Preparado para cumprir os requisitos para ser MEI em 2026?
Cumprir os requisitos para ser MEI não é complicado, mas exige atenção aos detalhes. Limite de faturamento respeitado, atividade registrada corretamente, DAS em dia e declaração anual entregue no prazo: quatro pontos que, quando bem gerenciados, mantêm seu CNPJ ativo, regular e funcionando a seu favor.
Se você quiser entender mais sobre o assunto, e saber qual o melhor caminho para integrar o MEI, leia esse conteúdo da Diztu! sobre as 3 principais dicas para quem vai virar MEI e quer começar do jeito certo
A Diztu! existe para tornar esse processo mais simples. Se você está abrindo o MEI agora ou precisa organizar o que já tem, começar pelo endereço fiscal é um passo prático: ele separa sua vida pessoal da operação profissional, protege sua privacidade e transmite credibilidade desde o primeiro contato com um cliente.
Quer saber mais? fale com nossa equipe e descubra qual plano se adequa a realidade da sua empresa.
Perguntas frequentes
Qual é o limite de faturamento do MEI em 2026?
R$ 81.000 por ano, equivalente a uma média de R$ 6.750 por mês. Não existe teto mensal fixo, pois o que vale é o total anual. Quem abriu o MEI no meio do ano tem limite proporcional: R$ 6.750 multiplicado pelos meses ativos.
Qualquer profissional pode abrir MEI?
Não. Profissões regulamentadas por conselho de classe são vedadas: médico, advogado, engenheiro, contador, arquiteto, psicólogo, dentista e fisioterapeuta, entre outros. A lista completa de atividades permitidas está no Portal do Empreendedor.
Qual a idade mínima para abrir MEI?
18 anos. Menores de 18 anos emancipados também podem, desde que apresentem documentação de emancipação.
Posso usar meu endereço residencial no CNPJ?
Tecnicamente sim, mas há implicações. Dependendo da cidade e do enquadramento municipal, o uso do endereço pessoal para fins empresariais pode afetar tributações locais e, em alguns casos, o IPTU. Além disso, o endereço fica exposto em consultas públicas do CNPJ. Um endereço fiscal de escritório virtual resolve isso com custo acessível.
Posso ser MEI e sócio de outra empresa ao mesmo tempo?
Não. O MEI não pode ter participação em outra empresa como sócio, titular ou administrador. A exceção é cooperativa de crédito, habitacional, de consumo ou de produção rural.
Quais são as obrigações mensais do MEI?
Pagar o DAS até o dia 20 de cada mês (entre R$ 82,05 e R$ 87,05 em 2026) e manter um relatório de receitas brutas. A nota fiscal é obrigatória para serviços prestados a outras empresas.
O que é a DASN-SIMEI e quando precisa ser entregue?
É a Declaração Anual do Simples Nacional, que informa o faturamento do ano anterior. O prazo é 31 de maio de cada ano. O envio é obrigatório mesmo sem movimentação financeira. Atraso gera multa de 2% ao mês, com mínimo de R$ 50,00.

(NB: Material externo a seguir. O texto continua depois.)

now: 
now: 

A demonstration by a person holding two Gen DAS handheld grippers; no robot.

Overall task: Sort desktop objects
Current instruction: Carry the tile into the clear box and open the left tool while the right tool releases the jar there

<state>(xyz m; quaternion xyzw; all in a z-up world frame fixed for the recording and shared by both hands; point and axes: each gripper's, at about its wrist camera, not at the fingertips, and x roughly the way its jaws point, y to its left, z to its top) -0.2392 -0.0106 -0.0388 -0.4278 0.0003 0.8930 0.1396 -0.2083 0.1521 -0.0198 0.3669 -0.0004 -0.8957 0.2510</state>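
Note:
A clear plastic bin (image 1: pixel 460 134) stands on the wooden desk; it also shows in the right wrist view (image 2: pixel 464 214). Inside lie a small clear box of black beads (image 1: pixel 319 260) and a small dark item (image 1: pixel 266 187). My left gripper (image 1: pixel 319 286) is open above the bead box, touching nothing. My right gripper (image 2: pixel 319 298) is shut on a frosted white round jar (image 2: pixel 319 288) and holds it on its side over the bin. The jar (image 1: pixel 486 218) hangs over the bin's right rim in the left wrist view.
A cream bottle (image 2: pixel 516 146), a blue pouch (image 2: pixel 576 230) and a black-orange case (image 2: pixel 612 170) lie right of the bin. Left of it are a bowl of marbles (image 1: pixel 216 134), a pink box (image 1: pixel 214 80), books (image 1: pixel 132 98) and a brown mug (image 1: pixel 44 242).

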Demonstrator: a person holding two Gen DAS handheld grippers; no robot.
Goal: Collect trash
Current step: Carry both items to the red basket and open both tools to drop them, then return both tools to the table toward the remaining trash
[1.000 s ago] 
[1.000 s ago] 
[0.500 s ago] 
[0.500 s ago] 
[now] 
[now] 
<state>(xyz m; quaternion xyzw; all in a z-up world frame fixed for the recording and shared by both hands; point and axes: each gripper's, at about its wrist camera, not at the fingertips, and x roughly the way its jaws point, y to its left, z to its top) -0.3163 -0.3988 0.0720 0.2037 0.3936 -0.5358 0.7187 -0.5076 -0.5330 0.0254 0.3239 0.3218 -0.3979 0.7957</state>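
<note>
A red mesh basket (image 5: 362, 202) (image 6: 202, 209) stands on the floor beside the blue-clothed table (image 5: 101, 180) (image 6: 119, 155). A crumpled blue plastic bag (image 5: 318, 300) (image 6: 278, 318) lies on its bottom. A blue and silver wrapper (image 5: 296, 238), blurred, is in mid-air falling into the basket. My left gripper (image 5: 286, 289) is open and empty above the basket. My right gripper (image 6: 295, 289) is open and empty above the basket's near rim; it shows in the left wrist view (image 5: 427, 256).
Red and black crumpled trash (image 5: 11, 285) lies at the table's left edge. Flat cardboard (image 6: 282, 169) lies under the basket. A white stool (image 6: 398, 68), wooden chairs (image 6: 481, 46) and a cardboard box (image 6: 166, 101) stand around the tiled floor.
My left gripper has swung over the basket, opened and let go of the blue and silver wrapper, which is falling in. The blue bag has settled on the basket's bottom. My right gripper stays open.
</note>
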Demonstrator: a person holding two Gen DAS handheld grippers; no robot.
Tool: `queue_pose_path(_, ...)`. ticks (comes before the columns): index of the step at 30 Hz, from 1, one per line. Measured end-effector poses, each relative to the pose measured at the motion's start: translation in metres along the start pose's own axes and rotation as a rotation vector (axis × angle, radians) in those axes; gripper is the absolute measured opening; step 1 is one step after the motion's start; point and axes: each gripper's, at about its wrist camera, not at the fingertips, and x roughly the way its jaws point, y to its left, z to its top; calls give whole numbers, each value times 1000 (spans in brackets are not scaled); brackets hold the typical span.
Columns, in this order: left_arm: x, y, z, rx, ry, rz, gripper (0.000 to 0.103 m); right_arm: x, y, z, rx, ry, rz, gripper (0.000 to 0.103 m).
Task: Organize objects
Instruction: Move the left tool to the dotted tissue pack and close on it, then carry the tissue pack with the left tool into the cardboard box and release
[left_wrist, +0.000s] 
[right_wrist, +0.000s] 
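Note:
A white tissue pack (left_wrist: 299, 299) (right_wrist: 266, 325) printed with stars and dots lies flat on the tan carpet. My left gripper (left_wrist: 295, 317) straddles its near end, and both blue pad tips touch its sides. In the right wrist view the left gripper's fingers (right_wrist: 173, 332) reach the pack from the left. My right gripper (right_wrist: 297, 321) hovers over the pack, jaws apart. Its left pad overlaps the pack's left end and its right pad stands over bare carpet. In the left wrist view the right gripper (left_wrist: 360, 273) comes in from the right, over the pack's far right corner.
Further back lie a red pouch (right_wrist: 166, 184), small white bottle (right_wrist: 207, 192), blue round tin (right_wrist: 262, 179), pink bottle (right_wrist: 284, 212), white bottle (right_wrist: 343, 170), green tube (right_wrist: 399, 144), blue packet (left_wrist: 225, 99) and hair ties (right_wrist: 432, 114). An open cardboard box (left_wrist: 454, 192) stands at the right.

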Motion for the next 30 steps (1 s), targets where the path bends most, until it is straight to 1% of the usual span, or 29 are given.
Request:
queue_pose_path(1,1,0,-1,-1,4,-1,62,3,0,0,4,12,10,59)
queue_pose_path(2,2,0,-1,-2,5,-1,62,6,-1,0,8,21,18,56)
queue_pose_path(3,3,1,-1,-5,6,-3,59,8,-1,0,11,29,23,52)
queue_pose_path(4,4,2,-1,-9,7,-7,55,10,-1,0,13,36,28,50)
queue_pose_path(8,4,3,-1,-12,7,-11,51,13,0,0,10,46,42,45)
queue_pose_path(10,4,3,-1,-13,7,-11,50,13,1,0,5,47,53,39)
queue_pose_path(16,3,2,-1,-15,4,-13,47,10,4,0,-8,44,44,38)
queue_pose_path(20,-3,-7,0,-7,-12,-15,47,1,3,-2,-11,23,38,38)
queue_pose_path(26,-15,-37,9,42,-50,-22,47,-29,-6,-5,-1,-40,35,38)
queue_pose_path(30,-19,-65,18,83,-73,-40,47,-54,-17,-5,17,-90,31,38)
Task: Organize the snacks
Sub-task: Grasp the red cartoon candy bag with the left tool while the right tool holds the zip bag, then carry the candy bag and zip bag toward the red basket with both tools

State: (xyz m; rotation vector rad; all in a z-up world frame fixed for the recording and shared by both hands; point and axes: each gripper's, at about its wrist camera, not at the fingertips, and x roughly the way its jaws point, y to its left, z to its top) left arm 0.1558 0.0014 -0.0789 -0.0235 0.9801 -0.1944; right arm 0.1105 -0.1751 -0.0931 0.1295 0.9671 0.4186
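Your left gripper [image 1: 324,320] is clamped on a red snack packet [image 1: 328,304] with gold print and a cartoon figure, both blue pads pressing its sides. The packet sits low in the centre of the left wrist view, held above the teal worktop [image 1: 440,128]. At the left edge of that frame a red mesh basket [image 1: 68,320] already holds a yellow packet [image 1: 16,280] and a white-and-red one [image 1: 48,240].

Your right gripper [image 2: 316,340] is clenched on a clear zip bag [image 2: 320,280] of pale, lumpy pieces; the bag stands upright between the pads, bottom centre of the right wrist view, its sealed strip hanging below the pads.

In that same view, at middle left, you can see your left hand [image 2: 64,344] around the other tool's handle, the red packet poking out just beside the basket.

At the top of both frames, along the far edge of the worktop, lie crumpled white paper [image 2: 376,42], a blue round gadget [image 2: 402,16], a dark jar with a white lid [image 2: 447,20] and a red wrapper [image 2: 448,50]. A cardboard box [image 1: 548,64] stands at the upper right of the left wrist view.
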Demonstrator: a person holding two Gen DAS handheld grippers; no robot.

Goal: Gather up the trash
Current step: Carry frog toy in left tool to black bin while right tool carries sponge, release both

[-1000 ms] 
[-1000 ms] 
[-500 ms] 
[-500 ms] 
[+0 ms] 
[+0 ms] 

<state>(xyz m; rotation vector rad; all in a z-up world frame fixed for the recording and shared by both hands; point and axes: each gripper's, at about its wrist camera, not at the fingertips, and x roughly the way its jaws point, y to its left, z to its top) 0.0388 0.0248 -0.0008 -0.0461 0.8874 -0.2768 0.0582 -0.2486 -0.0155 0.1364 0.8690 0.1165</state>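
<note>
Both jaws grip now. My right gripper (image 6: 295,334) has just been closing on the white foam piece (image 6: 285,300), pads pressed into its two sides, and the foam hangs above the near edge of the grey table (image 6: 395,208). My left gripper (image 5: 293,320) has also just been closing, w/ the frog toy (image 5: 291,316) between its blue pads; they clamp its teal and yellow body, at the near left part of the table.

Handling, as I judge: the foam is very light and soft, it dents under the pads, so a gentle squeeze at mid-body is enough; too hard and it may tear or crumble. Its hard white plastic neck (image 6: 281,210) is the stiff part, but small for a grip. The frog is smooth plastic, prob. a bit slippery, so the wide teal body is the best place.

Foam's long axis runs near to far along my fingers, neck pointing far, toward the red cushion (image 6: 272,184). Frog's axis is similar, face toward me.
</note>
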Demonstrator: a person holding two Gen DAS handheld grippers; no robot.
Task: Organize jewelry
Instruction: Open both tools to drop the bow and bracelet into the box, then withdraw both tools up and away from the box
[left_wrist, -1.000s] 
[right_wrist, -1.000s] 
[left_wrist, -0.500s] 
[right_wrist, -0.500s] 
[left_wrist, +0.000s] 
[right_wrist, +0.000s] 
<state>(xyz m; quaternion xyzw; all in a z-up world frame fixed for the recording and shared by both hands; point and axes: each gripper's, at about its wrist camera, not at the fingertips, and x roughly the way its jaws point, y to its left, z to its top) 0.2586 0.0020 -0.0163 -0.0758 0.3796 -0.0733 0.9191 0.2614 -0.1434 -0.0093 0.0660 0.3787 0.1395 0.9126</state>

Estrangeiro pode abrir MEI no Brasil?
Sim, desde que tenha CPF ativo e visto permanente. Visto temporário não permite o enquadramento.
Preciso de contador para abrir e manter o MEI?
A abertura é simples e gratuita pelo Portal do Empreendedor. Mas conforme o faturamento cresce e as obrigações se acumulam, contar com suporte especializado evita erros — como escolher o CNAE errado ou perder o prazo da declaração anual.
O que acontece se eu ultrapassar o limite?
Depende do quanto ultrapassou. Até 20% acima (R$ 97.200): paga DAS complementar e migra para Microempresa no início do ano seguinte. Acima de 20%: o desenquadramento é retroativo desde janeiro, com obrigações de ME, juros e multas.